Al llegar, los padres de Pelopaja quedaron boquabiertos y lo abrazaron con orgullo. ¡Menudo palacio te has montado, hijo mío! —gritó Dedos de Oro—. Ya estás listo para casarte —bromeó la madre de Pelopaja al probar la comida que había preparado. Esa noche cenaron y bebieron hasta pasada la madrugada. A pesar de las cartas, aún había mucho que contarse.
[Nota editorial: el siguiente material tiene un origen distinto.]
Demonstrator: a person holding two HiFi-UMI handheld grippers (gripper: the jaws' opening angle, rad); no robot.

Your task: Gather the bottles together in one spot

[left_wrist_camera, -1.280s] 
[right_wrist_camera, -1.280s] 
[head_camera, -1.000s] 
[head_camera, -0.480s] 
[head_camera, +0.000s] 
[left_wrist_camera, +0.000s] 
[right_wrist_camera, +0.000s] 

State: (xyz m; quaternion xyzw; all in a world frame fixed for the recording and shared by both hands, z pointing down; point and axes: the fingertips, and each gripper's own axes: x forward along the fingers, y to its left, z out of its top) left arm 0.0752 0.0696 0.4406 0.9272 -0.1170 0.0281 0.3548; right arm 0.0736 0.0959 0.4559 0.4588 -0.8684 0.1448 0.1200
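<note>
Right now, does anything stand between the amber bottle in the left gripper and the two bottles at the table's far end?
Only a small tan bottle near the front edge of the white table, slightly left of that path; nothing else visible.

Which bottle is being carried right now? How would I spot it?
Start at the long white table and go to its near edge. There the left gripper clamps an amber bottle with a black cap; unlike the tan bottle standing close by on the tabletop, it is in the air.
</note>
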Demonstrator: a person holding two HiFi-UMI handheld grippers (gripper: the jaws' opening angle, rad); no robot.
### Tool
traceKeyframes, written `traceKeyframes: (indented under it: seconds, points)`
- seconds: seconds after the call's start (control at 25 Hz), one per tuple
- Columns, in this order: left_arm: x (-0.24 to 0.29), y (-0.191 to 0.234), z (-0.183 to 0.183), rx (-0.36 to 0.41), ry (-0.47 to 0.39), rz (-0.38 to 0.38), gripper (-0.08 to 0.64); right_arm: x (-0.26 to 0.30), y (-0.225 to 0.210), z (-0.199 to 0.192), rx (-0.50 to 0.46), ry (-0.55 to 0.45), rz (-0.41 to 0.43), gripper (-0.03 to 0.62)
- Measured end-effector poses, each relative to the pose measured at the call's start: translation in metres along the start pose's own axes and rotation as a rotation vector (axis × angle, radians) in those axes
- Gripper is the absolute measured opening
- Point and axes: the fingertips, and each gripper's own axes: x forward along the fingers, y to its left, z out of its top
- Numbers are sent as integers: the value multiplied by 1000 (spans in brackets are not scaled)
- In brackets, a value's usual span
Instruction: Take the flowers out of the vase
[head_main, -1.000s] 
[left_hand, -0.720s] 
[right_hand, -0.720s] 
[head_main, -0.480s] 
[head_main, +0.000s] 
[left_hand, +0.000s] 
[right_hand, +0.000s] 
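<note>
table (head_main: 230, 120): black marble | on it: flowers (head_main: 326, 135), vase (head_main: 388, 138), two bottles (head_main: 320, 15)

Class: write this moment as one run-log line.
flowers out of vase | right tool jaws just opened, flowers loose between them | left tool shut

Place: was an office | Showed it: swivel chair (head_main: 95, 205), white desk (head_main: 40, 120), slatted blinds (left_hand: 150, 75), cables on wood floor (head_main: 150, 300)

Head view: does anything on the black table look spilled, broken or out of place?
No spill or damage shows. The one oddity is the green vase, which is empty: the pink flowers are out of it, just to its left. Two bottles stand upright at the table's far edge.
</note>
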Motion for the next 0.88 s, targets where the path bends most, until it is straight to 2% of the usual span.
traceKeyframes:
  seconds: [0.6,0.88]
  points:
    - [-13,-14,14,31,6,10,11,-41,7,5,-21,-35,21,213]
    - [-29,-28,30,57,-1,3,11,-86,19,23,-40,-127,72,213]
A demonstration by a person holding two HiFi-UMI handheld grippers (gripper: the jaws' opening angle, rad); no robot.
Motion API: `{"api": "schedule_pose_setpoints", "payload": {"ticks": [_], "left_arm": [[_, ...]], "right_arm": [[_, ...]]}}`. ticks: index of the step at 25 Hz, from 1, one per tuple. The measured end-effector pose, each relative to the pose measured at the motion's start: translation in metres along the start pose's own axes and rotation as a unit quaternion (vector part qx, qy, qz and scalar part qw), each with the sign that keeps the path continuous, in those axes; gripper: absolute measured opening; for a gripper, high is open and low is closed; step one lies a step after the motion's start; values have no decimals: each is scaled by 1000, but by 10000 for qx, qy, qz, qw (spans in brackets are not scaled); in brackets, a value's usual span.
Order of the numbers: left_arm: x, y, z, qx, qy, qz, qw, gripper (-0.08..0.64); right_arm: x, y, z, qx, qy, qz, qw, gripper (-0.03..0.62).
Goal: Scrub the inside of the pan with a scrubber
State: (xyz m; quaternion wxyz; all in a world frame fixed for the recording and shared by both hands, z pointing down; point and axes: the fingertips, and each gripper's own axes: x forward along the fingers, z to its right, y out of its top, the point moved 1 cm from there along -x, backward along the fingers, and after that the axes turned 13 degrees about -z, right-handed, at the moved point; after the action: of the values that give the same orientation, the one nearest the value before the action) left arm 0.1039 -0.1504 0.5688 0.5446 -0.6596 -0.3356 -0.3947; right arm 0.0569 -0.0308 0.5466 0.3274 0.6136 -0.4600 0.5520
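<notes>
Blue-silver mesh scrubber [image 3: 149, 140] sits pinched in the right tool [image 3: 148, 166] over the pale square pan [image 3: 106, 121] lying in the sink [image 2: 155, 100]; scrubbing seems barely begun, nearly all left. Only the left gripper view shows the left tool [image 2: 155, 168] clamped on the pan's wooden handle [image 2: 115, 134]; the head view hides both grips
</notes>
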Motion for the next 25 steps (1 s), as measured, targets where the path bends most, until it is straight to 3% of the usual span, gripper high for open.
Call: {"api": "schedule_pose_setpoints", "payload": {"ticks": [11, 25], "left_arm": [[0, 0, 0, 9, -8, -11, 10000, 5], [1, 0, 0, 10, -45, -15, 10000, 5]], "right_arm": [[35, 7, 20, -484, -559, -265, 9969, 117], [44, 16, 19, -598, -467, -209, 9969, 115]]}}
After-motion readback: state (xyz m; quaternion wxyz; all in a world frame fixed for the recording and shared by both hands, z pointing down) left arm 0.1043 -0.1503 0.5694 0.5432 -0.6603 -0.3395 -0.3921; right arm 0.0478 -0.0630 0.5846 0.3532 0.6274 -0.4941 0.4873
Esa visita fue la primera de muchas a lo largo de los siguientes años. Pelopaja siguió desarrollando sus habilidades como carpintero y leyendo sobre el mundo en sus ratos libres. Sus padres lo vieron convertirse en un hombre libre y feliz, y esto los hacía felices a ellos. A la vez, la tranquilidad y la belleza de Tobago hacían feliz a Pelopaja, quien esperaba con ansias las visitas de sus padres.

Al final, Pelopaja vivió una vida larga, tranquila y feliz. Con los años, se casó y tuvo hijos a quienes contarles historias de piratas y carpinteros. Eso sí, todos aprendieron lo más importante de ser un pirata de corazón: buscar la felicidad con libertad y sin miedo a equivocarse.